Implement Dense from Scratch

Why this matters

nn.Dense is the workhorse of every modern model. Reimplementing it from scratch — using self.param directly instead of calling the built-in — is the cleanest way to internalize three things:

How self.param declares trainable variables.
The exact kernel/bias shape convention Flax uses (and why).
How init figures out the input feature size automatically from the traced input.

Once you’ve built Dense yourself, the rest of the layer-reimplementation problems (Conv, LayerNorm, etc.) are straightforward — they’re all the same pattern with different math.

self.param API

Inside an @nn.compact __call__, you declare a parameter with:

p = self.param("name", initializer, shape)

name: string — the key in the params dict.
initializer: a callable (key, shape, dtype) -> array.
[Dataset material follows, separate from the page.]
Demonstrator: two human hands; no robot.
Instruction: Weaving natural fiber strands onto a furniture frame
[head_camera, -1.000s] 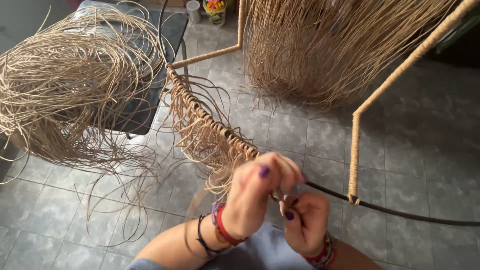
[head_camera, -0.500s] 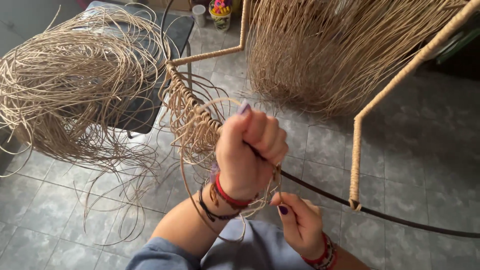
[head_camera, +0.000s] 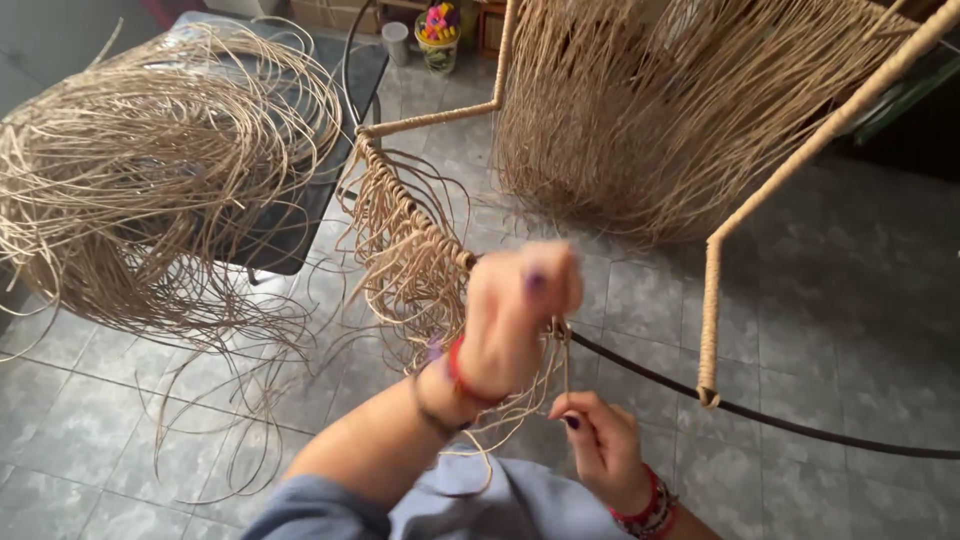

Use one from flax.linen.initializers:
- nn.initializers.lecun_normal() for kernels (stddev = 1/√fan_in).
- nn.initializers.zeros for biases (note: no parens — it’s already a callable).
- nn.initializers.ones, nn.initializers.normal(stddev), etc.
shape: tuple of ints. The function is called with this shape during init.

Dense math, formally

Dense applies an affine map: y = x @ W + b. Flax’s convention:

W has shape (in_features, out_features).
b has shape (out_features,).
x @ W does the matmul over the last axis.

For 1-D input x of shape (in,) and out_features=K:

W is (in, K), b is (K,), output is (K,).

Worked implementation

class MyDense(nn.Module):
    features: int

    @nn.compact
    def __call__(self, x):
        kernel = self.param(
            "kernel",
            nn.initializers.lecun_normal(),
            (x.shape[-1], self.features),  # in_features inferred from input
        )
        bias = self.param(
            "bias",
            nn.initializers.zeros,
            (self.features,),
        )
        return jnp.dot(x, kernel) + bias

Notice x.shape[-1] — at init, x is the example input passed to model.init(key, x), so the kernel’s input dimension is inferred. This is the canonical “lazy init” pattern in Flax: shapes come from the trace.

Why use lecun_normal?

lecun_normal draws weights from Normal(0, 1/√fan_in). This keeps the pre-activation variance roughly 1 (assuming inputs have unit variance), which avoids early-training divergence. It’s the Flax/JAX default for Dense and Conv kernels.

For a tanh-style activation, glorot_normal (Xavier) is more appropriate; for ReLU, he_normal (Kaiming) preserves variance through ReLUs. The “right” initializer depends on what comes after — the framework defaults are reasonable but not always optimal.

Common pitfalls

(self.features, x.shape[-1]) instead of (x.shape[-1], self.features): Flax convention is (in, out). The wrong order doesn’t error at init but gives wrong shapes downstream. Memorize: input axis first.
Calling nn.initializers.zeros(): it’s already a callable — no parens. nn.initializers.zeros works; nn.initializers.zeros() raises.
Hardcoding in_features: Don’t pass it as a Module attribute. Read x.shape[-1] from the trace; that’s the whole point of @nn.compact.

Problem

Implement MyDense(features) using self.param:

Kernel shape (x.shape[-1], features), init with lecun_normal().
Bias shape (features,), init with zeros.
Forward: jnp.dot(x, kernel) + bias.

The function:

Takes seed, x, features.
Inits with PRNGKey(seed), applies to x, returns the output.

Output: 1-D array of length features.